A resolução – que, aliás, teve o próprio reitor como relator da matéria – é de uma cretinice a toda prova. Por óbvio, ela é inaplicável, de vez que é impossível averiguar se um discente participou mesmo da soi-disant greve ou está apenas se beneficiando disso para vagabundear impunemente. Suponhamos por um segundo, contudo, que todos os nossos estudantes sejam seriíssimos e impolutos. Restaria ainda o fato de que o professor que eventualmente não tivesse continuada com suas aulas teria que, em troca da mesma remuneração, trabalhar duas vezes, a fim de contemplar os alunos não-grevistas e grevistas. Trocando em miúdos, a universidade inventou a primeira greve na história cuja pauta é violar direitos trabalhistas elementares. Parabéns aos envolvidos.

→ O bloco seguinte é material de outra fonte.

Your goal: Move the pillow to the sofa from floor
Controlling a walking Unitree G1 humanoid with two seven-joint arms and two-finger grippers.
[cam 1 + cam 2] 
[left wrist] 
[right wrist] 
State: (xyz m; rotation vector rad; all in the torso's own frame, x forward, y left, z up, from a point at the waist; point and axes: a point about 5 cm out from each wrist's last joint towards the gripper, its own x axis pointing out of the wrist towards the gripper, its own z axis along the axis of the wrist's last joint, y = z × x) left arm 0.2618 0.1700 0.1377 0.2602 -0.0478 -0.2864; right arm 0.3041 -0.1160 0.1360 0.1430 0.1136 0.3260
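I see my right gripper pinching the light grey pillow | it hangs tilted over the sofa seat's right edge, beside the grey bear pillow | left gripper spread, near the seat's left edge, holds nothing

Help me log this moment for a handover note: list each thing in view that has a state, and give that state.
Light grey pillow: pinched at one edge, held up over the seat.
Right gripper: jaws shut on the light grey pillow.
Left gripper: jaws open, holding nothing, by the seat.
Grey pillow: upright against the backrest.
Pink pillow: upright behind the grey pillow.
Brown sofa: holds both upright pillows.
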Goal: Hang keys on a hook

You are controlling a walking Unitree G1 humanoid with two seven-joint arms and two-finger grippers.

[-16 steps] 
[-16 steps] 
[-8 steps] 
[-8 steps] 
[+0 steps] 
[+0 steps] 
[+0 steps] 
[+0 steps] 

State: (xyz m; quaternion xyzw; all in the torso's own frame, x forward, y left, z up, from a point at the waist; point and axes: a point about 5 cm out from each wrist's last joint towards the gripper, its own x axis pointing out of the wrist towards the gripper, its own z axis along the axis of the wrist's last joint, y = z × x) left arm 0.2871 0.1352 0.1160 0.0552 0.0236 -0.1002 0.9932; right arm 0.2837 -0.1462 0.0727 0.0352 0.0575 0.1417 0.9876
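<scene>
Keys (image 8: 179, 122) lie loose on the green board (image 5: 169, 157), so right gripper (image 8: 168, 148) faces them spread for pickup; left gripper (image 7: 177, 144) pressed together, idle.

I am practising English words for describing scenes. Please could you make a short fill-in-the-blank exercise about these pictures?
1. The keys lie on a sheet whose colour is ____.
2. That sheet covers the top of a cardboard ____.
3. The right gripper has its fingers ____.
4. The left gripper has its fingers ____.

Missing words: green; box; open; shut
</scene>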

Mas a conquista suprema da resolução ainda não foi mencionada – e é, a rigor, a causa maior de a UFSC estar tão calma ultimamente. Trata-se do fato de que, como bom produto da miséria intelectual, moral e política em que a instituição hoje chafurda, o documento é amplo e aberto o suficiente para, sob o pomposo título de “reposição de atividades”, permitir qualquer coisa, de aulas mesmo até alguma falcatrua que substitua a cansativa tarefa de palestrar a jovens duas vezes por semana. Quem se disporia a gastar suas cordas vocais ensinando coisas úteis a efebos quando têm à disposição a pechincha de poder recorrer a alternativas muito melhores, como propor um trabalho para ser feito pelos alunos no recesso de seus lares?
Acho até compreensível que esse tipo de golpe pedagógico seja perpetrado por professores que não tenham feito greve, o que é uma maneira de resistir ao supracitado disparate de ter que trabalhar em dobro pelo mesmo salário. Mas o mais espantoso é que muitos professores grevistas estejam se valendo da vagueza da resolução para não ter que repor as aulas não ministradas durante o tempo em que eles mesmos permanecerem paralisados.
É claro que, para tanto, eles têm que contar com a cumplicidade dos estudantes, que precisariam guardar obsequioso silêncio em face do fato de que a formação a que têm direito fica assim prejudicada. Mas nada hoje é mais fácil do que obter esse curioso acordo de cavalheiros – perdão, cavalheires – em cujos termos “eu finjo que dou aula enquanto vocês fingem que aprendem”.
Outro triunfo fantástico das estupendas sessões abertas do CUn ainda não foi plenamente obtido mas está a caminho. É a proposta de postergar o início do próximo semestre para o dia 2 de setembro. Pouco importa se a greve que justifica esse atraso foi quase o tempo todo feita por uma minoria que quis – e ainda quer – impor a sua vontade à maioria. Pouco importa se o CUn recusou a ideia estapafúrdia de suspender o semestre 2024/1. Pouco importa se, para que o semestre 2024/2 possa ter seu início em setembro, ele precise ser reduzido a apenas dezesseis semanas, ao arrepio da ordem legal do país.
A mágica é simples:
- Reapresenta-se a questão da suspensão do calendário ao CUn sob uma nova roupagem.
- Obtém-se o aval de uma reitoria covarde e oportunista, mais preocupada com a reeleição do que com coisas comezinhas como a Lei ou a responsabilidade pedagógica.
- E vida que segue, com direito a férias prolongadas para grevistas.
Se preciso, é só pedir ao reitor mais uma sessãozinha aberta. Em sua Infinita Bondade, ele concede a Graça na hora. E ainda garante o principal: caso os Inimigos do Povo insistam em trair a Revolução – digo, Resolução –, é só permitir que o respeitável público dirija-lhes umas ameaçazinhas que tudo se acerta, tudo se arranja.
Assistindo a essas incríveis estocadas na institucionalidade e a essas fascinantes mudanças de humores que nos levam do hospício à paz dos cemitérios, e daí de volta ao hospício, costumo brincar que o verdadeiro nome da UFSC é Sodoma e Modorra. Depois das últimas sessões abertas do CUn, creio nunca mais precisar explicar a piada.